Son équipe compte mettre un peu plus de 3 milliards dans ces projets, via le Budget. On notera aussi que les grandes lignes sont publiques et donc peuvent faire l’objet d’informations et de délibérations. 
On ne le dira jamais assez: des citoyens informés produisent davantage de valeurs avec moins de gaspillage que les autres, là où les citoyens sont mis hors de capacité d’agir en connaissance de cause. El Othmani avait demandé la transparence au début de son mandat. Il l’a répété il y a peu. Mais il n’avait pas imposé de mise en application à des classes politique et administrative, persuadées que leur pouvoir est d’autant plus assuré que l’information  restera leur privilège exclusif. El Othmani sera-t-il celui qui brisera le cercle vicieux de la régression informationnelle? Il faut le souhaiter, dans l’intérêt du Maroc tout entier.
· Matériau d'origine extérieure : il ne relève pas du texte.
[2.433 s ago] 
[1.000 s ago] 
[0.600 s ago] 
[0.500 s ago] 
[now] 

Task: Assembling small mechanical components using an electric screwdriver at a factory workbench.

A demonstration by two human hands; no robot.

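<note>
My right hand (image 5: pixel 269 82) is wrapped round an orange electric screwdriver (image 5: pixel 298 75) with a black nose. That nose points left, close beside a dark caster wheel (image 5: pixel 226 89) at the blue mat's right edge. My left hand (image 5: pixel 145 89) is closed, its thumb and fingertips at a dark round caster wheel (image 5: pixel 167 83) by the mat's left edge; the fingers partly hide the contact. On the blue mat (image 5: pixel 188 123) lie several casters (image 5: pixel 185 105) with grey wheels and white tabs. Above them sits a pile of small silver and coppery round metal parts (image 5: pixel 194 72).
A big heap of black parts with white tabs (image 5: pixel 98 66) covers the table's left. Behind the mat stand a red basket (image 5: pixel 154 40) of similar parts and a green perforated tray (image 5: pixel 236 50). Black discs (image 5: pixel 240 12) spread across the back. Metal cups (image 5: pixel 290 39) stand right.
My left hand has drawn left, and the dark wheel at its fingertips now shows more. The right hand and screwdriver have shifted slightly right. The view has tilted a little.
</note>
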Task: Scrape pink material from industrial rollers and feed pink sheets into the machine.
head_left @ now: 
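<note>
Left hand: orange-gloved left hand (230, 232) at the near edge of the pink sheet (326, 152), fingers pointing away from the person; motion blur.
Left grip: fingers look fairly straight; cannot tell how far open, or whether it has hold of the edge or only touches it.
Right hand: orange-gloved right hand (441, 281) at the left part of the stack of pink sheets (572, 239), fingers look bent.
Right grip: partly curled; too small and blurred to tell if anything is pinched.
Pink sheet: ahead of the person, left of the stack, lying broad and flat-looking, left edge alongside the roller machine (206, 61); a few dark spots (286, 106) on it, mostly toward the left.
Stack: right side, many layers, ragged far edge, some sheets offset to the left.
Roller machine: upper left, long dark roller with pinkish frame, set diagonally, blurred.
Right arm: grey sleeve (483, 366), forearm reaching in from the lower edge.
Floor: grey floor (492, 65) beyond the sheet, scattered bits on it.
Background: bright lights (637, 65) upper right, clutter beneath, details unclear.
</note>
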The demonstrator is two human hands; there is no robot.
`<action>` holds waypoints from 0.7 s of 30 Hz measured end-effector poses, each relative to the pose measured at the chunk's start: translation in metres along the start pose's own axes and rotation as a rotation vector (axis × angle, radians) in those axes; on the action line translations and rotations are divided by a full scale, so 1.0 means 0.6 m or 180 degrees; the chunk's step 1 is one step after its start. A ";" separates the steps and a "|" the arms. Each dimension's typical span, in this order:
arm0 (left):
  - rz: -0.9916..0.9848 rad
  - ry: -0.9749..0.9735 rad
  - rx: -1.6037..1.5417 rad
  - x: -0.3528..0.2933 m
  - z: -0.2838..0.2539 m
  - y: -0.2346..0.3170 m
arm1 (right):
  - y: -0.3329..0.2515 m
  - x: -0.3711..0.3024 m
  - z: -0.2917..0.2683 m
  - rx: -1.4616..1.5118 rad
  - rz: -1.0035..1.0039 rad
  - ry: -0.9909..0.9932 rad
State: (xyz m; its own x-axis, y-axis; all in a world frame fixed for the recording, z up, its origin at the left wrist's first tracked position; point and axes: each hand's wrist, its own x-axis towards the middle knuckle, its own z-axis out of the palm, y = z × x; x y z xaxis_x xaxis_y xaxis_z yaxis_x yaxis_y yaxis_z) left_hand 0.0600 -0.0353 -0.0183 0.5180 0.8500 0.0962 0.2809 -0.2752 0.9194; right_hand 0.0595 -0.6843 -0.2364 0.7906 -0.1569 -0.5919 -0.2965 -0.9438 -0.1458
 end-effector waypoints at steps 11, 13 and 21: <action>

En attendant, il a déjà, par l’information, brisé le piège des retraites des élus, et ce en s’appuyant sur une question de principe, la lutte contre les conflits d’intérêts: le contrôlé ne peut en aucun cas financer son contrôleur.
Il faut du courage personnel et politique pour prendre ce genre de décision et l’assumer.  Dans son propre parti, dans ceux de son alliance et dans l’opposition, il ne manquera pas d’élus pour lui faire payer cette décision. Nul n’en dira les véritables motifs, évidemment.  
La caisse de retraite des élus est en faillite, comme les caisses de la fonction publique.  Les futurs ayants droit ont le pouvoir d’organiser une razzia légale et opaque, dont le coût est facturé au reste de la population.